When he was 14, he came up with an idea to built a robotic hand out of Lego bricks, fishing wire and servos. It was a challenge because he knew nothing about electronics or programming. But that idea triggered him to learn himself electronics and modeling software. The first version of robotic hands won him the 3rd place at the Colorado state science fair in 2011.
The second version of the hand grew into an arm. Using an open source hand from Thingiverse and help of a Makerbot 3D printer, LaChappelle was able to upgrade his animatronic gripper to a functional robotic arm with more 3D printed parts.
At the Colorado fair he met a little girl who was born without a right arm and wore an $80,000 prosthetic limb, and he was convinced he could do better.
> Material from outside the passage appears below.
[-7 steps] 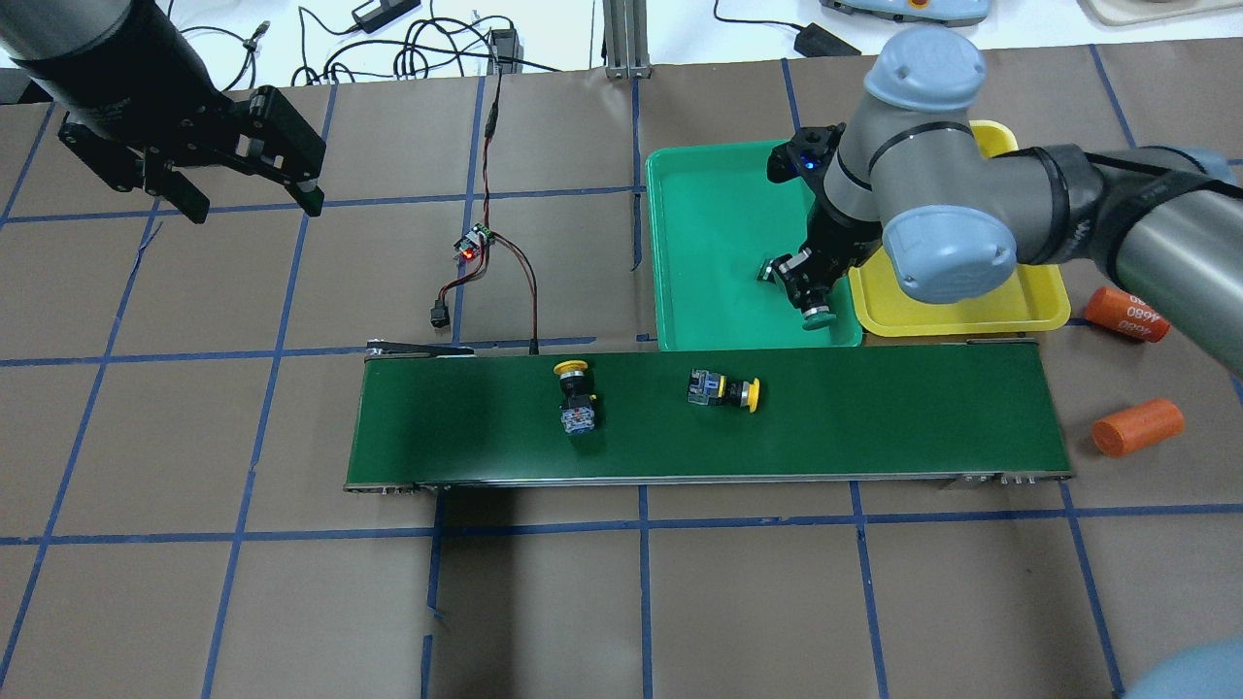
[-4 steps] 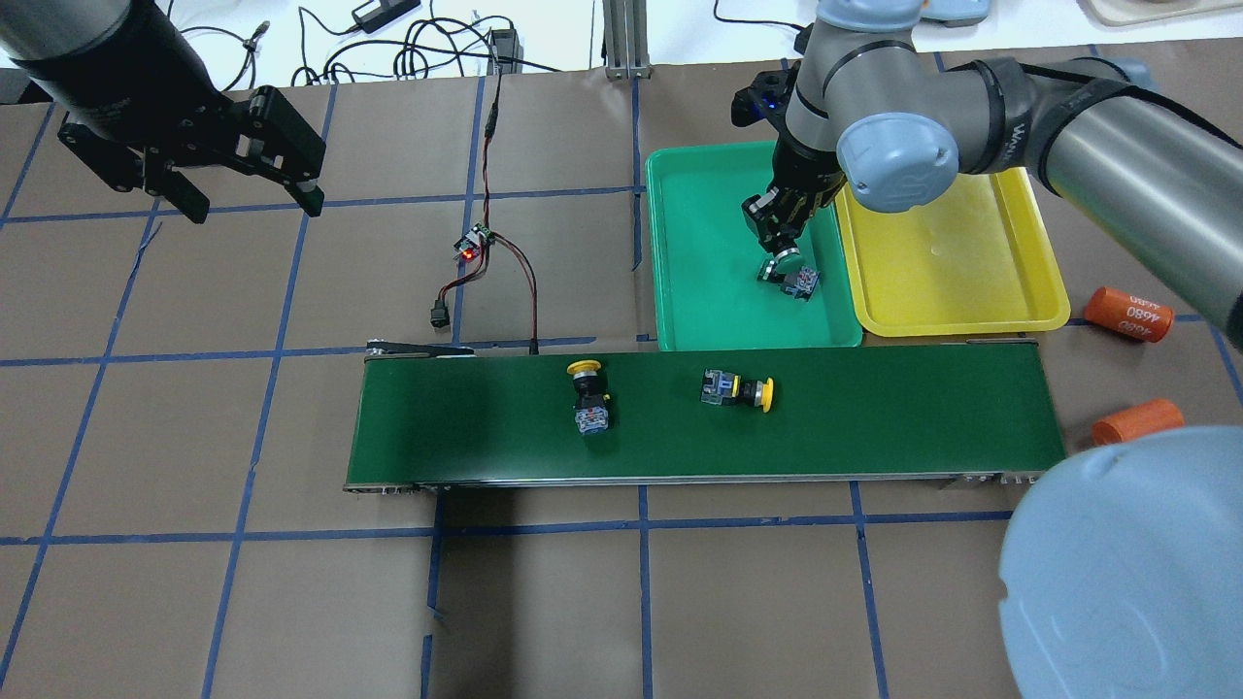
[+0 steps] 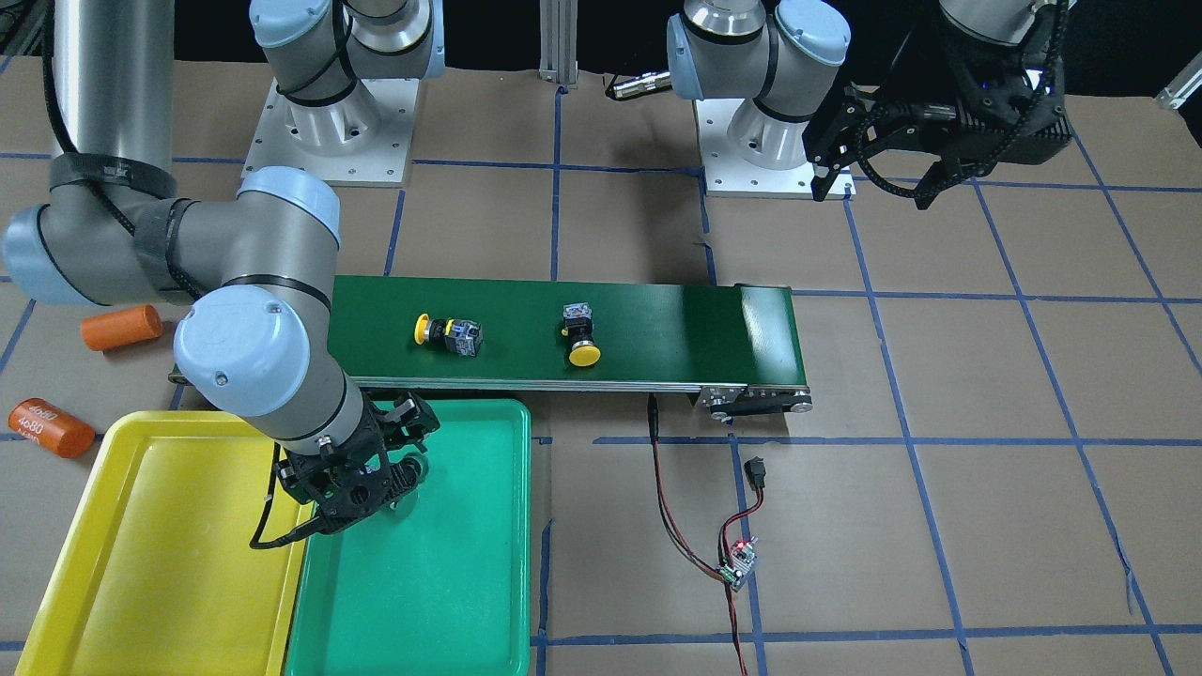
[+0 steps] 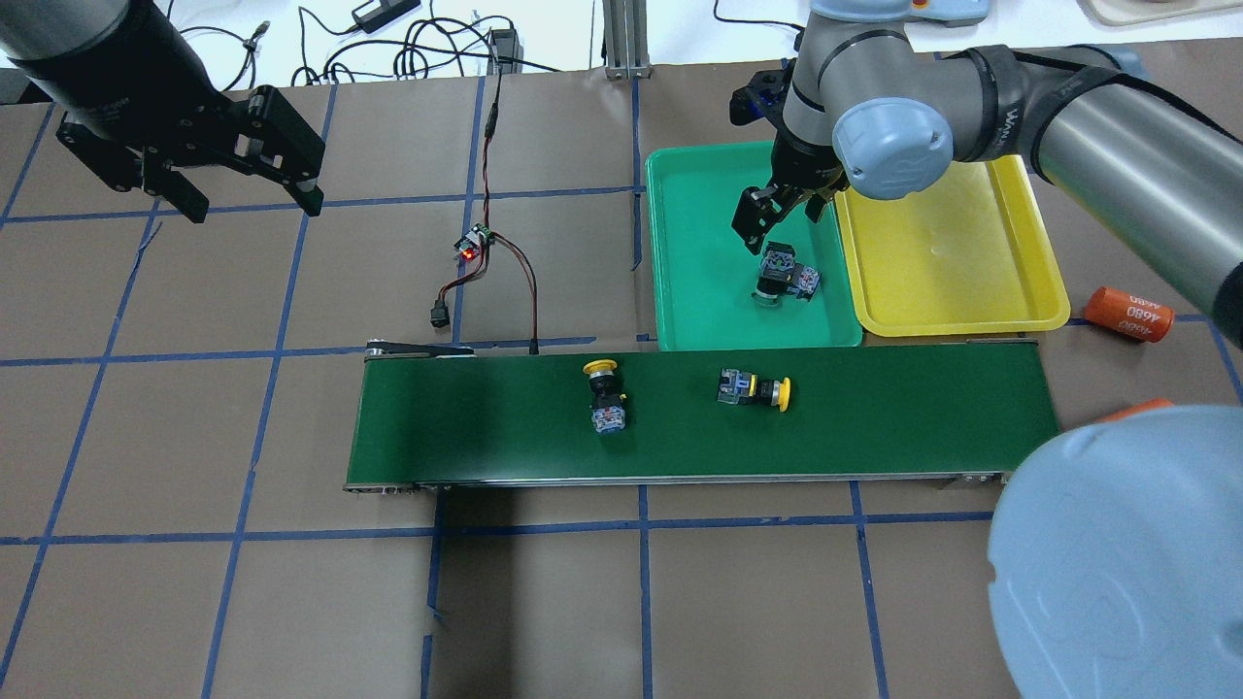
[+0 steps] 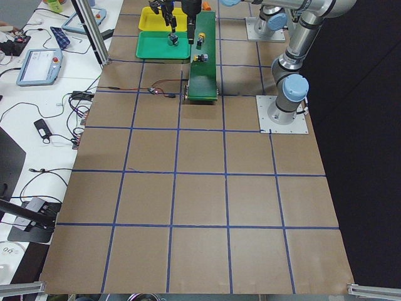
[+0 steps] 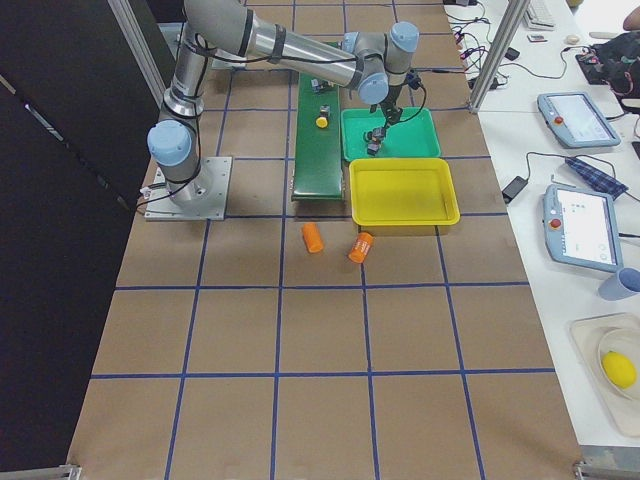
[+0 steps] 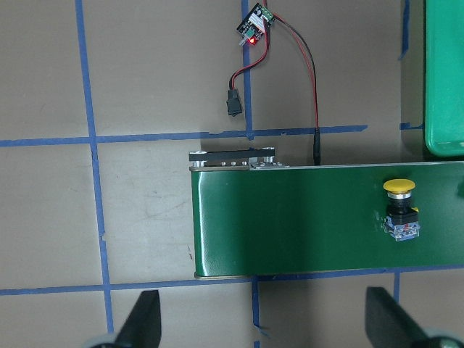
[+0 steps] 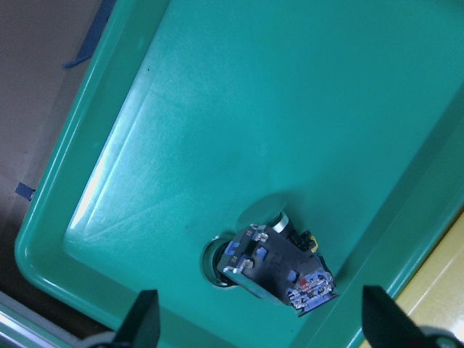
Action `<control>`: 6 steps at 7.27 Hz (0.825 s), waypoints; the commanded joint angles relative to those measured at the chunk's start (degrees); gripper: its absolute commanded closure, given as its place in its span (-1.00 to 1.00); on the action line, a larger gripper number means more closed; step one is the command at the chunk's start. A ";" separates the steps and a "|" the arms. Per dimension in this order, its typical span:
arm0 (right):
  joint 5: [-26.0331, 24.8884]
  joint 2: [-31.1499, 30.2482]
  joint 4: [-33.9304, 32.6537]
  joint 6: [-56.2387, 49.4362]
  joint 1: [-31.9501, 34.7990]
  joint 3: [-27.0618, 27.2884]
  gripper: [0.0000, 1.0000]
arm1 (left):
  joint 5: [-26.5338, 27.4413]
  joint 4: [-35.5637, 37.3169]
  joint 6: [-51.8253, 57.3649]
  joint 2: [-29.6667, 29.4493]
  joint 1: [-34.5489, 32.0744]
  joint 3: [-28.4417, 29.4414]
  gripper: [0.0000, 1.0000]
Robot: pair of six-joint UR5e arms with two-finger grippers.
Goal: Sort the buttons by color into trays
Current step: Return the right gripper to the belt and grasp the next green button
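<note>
- trays: the green tray (image 4: 670,291) and the yellow tray (image 4: 952,262) sit side by side on the table (image 4: 194,602), long edges just beside each other, on the far side of the belt (image 4: 466,427) from the robot.
- right gripper (image 4: 779,216) hangs over the green tray with its fingers spread wide and nothing between them.
- green buttons (image 4: 785,278), two of them, lie in the green tray right below that gripper, touching each other, close to the edge next to the yellow tray. the wrist view shows one green cap beside a black-and-grey body; the fingers stand clear on either side.
- first yellow button (image 4: 604,393) lies on its side about mid-belt, cap pointing toward the trays.
- second yellow button (image 4: 753,388) lies on its side further toward the robot's right, cap pointing along the belt to that end. the two are apart.
- left gripper (image 4: 251,202) hovers over the table well off the belt's left end, fingers wide, holding nothing.
- orange cylinders (image 3: 120,327) lie on the table past the belt's right end, one of them near the yellow tray's corner.
- board (image 4: 474,243) with a red light and wires lies on the table between the left gripper and the green tray.
</note>
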 commanded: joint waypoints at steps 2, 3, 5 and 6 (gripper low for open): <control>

Now 17, LaChappelle has completed the third version of his robotic hand and the costs is only around $250. His 'Arduino Robotic Arm' is up to shoulder and has the same functionality as a human arm. It connects to a brainwave headset that read the user's brainwaves and get a focus rate, so when the user focuses on an object the hand will close and grasp an object. And the arm also has a feedback system using a force sensor and a vibrating motor to give the user a sense of touch.